▸ Supplied material:
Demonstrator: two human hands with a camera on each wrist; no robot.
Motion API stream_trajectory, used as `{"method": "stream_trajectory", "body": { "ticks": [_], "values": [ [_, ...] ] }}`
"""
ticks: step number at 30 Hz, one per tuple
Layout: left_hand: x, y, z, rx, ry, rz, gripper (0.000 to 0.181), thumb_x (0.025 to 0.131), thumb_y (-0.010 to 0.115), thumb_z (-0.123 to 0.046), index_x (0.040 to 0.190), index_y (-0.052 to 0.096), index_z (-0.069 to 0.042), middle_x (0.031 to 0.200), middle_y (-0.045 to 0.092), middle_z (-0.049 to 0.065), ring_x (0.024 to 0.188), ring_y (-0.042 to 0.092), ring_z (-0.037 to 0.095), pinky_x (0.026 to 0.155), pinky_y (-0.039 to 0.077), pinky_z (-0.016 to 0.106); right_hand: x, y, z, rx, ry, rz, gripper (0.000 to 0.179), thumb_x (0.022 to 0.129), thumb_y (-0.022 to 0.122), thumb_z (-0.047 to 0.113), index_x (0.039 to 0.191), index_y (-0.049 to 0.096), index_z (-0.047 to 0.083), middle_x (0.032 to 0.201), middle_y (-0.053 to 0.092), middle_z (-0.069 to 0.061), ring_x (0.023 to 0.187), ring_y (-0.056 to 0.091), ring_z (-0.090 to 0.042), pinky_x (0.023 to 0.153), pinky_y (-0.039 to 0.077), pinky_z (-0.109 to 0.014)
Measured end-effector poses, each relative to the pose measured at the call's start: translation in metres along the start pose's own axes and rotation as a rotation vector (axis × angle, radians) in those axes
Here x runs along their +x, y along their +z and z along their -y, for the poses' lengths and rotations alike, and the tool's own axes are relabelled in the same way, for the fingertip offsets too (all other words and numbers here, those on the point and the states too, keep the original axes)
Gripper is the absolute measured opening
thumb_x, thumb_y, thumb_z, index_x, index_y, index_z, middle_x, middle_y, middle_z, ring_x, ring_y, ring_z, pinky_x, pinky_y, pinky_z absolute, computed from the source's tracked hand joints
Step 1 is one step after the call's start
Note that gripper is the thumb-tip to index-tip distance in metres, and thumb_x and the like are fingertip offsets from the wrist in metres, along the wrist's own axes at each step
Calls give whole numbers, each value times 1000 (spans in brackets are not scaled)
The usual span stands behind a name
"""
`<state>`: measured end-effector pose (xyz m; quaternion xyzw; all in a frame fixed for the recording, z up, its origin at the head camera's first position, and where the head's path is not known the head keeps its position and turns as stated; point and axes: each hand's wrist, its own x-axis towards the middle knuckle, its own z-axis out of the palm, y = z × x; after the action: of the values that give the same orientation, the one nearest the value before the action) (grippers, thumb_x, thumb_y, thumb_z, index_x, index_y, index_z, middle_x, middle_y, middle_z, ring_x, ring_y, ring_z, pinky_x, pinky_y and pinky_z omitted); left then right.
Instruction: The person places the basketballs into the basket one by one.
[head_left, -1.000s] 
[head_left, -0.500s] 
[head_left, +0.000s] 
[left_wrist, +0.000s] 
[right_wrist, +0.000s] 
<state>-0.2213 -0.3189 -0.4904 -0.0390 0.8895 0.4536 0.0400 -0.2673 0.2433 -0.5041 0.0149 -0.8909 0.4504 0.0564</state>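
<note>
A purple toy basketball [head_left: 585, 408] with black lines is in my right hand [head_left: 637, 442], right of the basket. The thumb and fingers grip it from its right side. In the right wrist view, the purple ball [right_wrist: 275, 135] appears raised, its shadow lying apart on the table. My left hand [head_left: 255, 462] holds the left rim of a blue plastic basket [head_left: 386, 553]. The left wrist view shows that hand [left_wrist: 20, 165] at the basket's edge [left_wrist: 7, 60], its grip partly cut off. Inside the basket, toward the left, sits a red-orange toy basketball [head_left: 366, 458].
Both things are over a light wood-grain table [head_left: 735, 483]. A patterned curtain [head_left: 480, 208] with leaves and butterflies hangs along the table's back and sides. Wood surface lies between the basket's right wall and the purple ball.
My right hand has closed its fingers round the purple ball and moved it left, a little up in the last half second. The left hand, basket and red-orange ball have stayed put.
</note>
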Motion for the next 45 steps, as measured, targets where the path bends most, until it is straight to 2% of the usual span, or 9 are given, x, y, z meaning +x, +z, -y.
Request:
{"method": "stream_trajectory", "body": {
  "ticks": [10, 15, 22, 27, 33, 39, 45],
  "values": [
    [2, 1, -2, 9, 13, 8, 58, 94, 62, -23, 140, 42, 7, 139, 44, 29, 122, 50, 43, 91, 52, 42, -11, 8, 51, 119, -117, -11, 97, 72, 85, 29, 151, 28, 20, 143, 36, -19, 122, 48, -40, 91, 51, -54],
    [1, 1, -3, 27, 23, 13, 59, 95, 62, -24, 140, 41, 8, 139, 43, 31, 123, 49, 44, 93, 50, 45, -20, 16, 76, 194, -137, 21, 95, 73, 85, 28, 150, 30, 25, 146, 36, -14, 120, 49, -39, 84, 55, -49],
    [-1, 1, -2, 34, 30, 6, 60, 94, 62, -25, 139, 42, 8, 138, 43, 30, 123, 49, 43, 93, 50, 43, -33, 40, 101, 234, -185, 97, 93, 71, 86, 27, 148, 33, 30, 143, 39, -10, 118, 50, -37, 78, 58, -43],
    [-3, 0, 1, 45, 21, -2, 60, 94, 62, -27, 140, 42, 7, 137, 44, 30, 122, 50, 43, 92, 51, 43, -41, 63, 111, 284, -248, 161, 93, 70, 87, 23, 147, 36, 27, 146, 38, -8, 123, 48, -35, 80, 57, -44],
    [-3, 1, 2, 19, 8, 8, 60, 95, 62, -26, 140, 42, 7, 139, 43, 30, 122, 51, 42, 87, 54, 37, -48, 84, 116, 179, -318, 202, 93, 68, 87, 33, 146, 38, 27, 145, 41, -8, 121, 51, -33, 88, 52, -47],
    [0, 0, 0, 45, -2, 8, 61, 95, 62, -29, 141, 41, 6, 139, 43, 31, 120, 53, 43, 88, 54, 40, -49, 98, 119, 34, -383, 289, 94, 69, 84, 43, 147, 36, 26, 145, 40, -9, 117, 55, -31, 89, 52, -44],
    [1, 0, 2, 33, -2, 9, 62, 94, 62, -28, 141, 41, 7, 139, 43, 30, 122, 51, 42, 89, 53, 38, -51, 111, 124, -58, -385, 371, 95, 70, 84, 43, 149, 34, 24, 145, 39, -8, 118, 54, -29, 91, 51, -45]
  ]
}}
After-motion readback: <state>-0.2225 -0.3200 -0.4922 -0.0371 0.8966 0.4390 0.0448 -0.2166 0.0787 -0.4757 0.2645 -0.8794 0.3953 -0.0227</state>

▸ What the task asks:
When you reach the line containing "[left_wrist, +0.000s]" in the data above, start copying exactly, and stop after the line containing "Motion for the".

▸ Task response:
[left_wrist, +0.000s] 
[right_wrist, +0.000s] 
<state>-0.2213 -0.3189 -0.4904 -0.0390 0.8895 0.4536 0.0400 -0.2673 0.2433 -0.5041 0.0149 -0.8909 0.4504 0.0564</state>
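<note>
A purple toy basketball [head_left: 585, 408] with black lines is in my right hand [head_left: 637, 442], right of the basket. The thumb and fingers grip it from its right side. In the right wrist view, the purple ball [right_wrist: 275, 135] appears raised, its shadow lying apart on the table. My left hand [head_left: 255, 462] holds the left rim of a blue plastic basket [head_left: 386, 553]. The left wrist view shows that hand [left_wrist: 20, 165] at the basket's edge [left_wrist: 7, 60], its grip partly cut off. Inside the basket, toward the left, sits a red-orange toy basketball [head_left: 366, 458].
Both things are over a light wood-grain table [head_left: 735, 483]. A patterned curtain [head_left: 480, 208] with leaves and butterflies hangs along the table's back and sides. Wood surface lies between the basket's right wall and the purple ball.
My right hand has closed its fingers round the purple ball and moved it left, a little up in the last half second. The left hand, basket and red-orange ball have stayed put.
</note>
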Motion for the next 45 steps, as measured, targets where the path bends most, until it is straight to 2% of the usual span, or 9 are given, x, y, z meaning +x, +z, -y.

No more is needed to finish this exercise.